Once that is set up, Payability has everything they need to look at your sales for today, and make those funds available to you tomorrow. For me, it’s totally worth the 1% fee (again, not ‘interest’, FEE) to have access to my sales immediately. Each day, they give me access to 80% of yesterday’s sales. The other 20% is held in my payability account as a reserve against returns/refunds and is released on the day that amazon sends the funds to payability’s bank (my regular amazon payday).
Amazon has featured this service, it’s not like these guys are some shady fly-by-night company who’s looking to take amazon sellers for a ride. They started out helping youtubers get paid sooner. It just so happens that their business model ports nicely to Amazon sellers as well.
So to recap. THIS IS NOT A LOAN! THIS IS NOT A ‘PREDATORY’ SCHEME! Anyone who tells you it is simply hasn’t read the info or doesn’t understand how it works. Granted, Payability could probably do a better job of describing their service and how it works.
Bottom line, if it’s worth it to you to pay 1% of your sales for the convenience of having INSTANT access to those monies (well, 80% of them anyway), then Payability is a GREAT SERVICE!
Just remember that there IS a 250 dollar minimum monthly fee, so if you make LESS than 25,000 in sales each month, you’ll actually be paying more than 1%.
No, You don’t (need to be in Vendor Express).
The email looks attractive enough, but once you check into the details on the website it is a bad deal.
They need to protect their interests by getting your deposit when they lend to you. And, it is a loan with your future deposit for collateral. That means giving them access to your account to receive your deposit instead. This is not a good choice.

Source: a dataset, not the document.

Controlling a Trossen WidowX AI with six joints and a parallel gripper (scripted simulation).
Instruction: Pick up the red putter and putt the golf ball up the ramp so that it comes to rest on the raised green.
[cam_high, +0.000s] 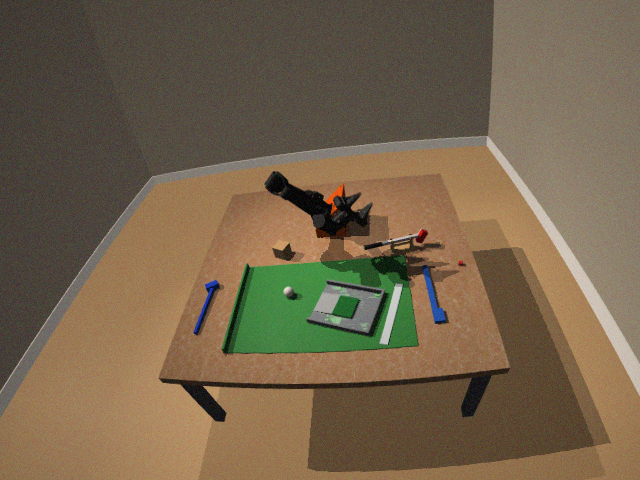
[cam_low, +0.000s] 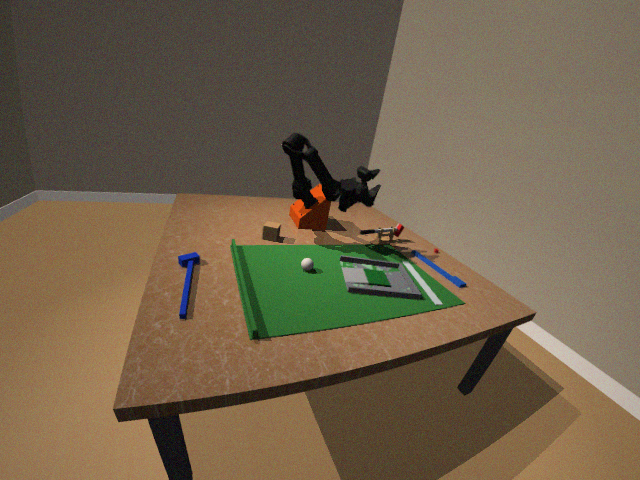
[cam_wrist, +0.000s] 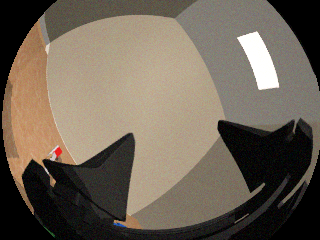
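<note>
Now, hand: fingers wide apart, holding nothing, raised above the worktop.
Red putter: propped on a small stand.
Golf ball: on green mat.

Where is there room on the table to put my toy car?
Bare wood runs along the near table edge below the green mat, and left of the blue mallet. It is crowded around the red-headed putter and blue stick.

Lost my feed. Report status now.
Gripper open, raised near the base, holding nothing. Red putter resting on its stand, untouched. Golf ball on the green mat, short of the ramp. Nothing between them.
</note>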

1% does not sound like much, but if you did this every pay period, you would find out that the accumulated costs is way more than 1% interest. It is 1% interest for a period of less than 2 weeks, and that ads up. It is 26 times the annual rate (like more than 26%).
If you can establish a line of credit with your bank, you can do much much better. If you borrowed the same amount and paid it back when you received your payment, you would pay less than one-fifth of that amount. You can even get better terms from a credit card cash advance, but that is more than you need to pay.